Porém, (e como em situação idêntica já tivemos oportunidade de ponderar), não tendo o ofendido, (demandante civil), a qualidade de “assistente”, importa considerar que – como se apresenta ser o caso – está fora da sua legitimidade a impugnação de factos dados como “não provados” que conduziram à absolvição do arguido, e que, a darem-se como “provados”, darão lugar a uma “contradição” com o já decidido e transitado em julgado, em violação do caso julgado formal; (sobre a “questão”, cfr., v.g., o Ac. do Vdo T.U.I. de 20.05.2005, Proc. n.° 25/2004, onde se trata da questão da “legitimidade do lesado em recorrer da decisão penal”, e o Ac. da Rel. de Évora de 12.07.2018, Proc. n.° 371/13.9, onde, no sumário, se consignou que: “A demandante cível tem legitimidade para recorrer de facto na estrita medida em que esses sejam essenciais à eventual procedência do pedido cível, isto é, aos que digam respeito aos pressupostos de responsabilidade civil, mas que não colidam com a possibilidade de alterar a factualidade central penal, ao menos no que diz respeito à integração no tipo de ilícito e à culpa penal.
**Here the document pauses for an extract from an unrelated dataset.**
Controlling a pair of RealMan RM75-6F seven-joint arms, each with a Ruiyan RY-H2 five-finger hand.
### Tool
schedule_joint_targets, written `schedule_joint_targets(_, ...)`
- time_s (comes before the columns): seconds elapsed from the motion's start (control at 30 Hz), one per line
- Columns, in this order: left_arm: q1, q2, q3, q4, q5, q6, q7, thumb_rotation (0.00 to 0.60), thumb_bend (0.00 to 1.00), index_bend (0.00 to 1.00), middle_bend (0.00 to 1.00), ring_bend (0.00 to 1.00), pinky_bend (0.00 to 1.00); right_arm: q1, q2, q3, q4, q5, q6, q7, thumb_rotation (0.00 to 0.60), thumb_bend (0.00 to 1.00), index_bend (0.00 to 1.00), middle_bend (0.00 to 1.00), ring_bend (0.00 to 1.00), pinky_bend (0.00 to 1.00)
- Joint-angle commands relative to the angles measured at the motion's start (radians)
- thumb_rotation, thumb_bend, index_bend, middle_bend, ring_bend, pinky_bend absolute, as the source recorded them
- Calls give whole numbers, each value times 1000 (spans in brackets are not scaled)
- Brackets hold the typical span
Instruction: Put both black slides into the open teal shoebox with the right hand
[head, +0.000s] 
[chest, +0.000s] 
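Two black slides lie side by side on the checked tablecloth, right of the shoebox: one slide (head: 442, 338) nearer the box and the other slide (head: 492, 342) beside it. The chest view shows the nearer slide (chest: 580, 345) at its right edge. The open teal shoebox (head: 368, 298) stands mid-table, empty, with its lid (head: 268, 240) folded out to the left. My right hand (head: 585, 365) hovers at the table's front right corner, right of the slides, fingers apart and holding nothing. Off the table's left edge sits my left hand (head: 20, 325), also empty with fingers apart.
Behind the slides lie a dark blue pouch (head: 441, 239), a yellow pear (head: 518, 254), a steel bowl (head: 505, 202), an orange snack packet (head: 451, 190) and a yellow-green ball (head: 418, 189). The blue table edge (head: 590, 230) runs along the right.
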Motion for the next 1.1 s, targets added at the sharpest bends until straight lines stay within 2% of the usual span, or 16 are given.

Por isso se pode afirmar que falta legitimidade à demandante para impugnar os factos com reflexo na tipicidade, ilicitude e culpa penal se mantiver a simples qualidade de demandante civil e se, simultaneamente, não se constituir assistente.
A não constituição como assistente tem, nestes casos, um claro peso negativo, mas aceite pelo legislador como uma consequência natural das opções do lesado. Trata-se de matéria de índole penal e com consequências penais. Se a recorrente optou por se não habilitar, via constituição como assistente, à discussão paritária da matéria penal, isso tem como consequência ser intocável, o objecto penal do processo”).
Daí, (motivos não me parecendo haver para alterar o entendimento que assumi), a presente declaração.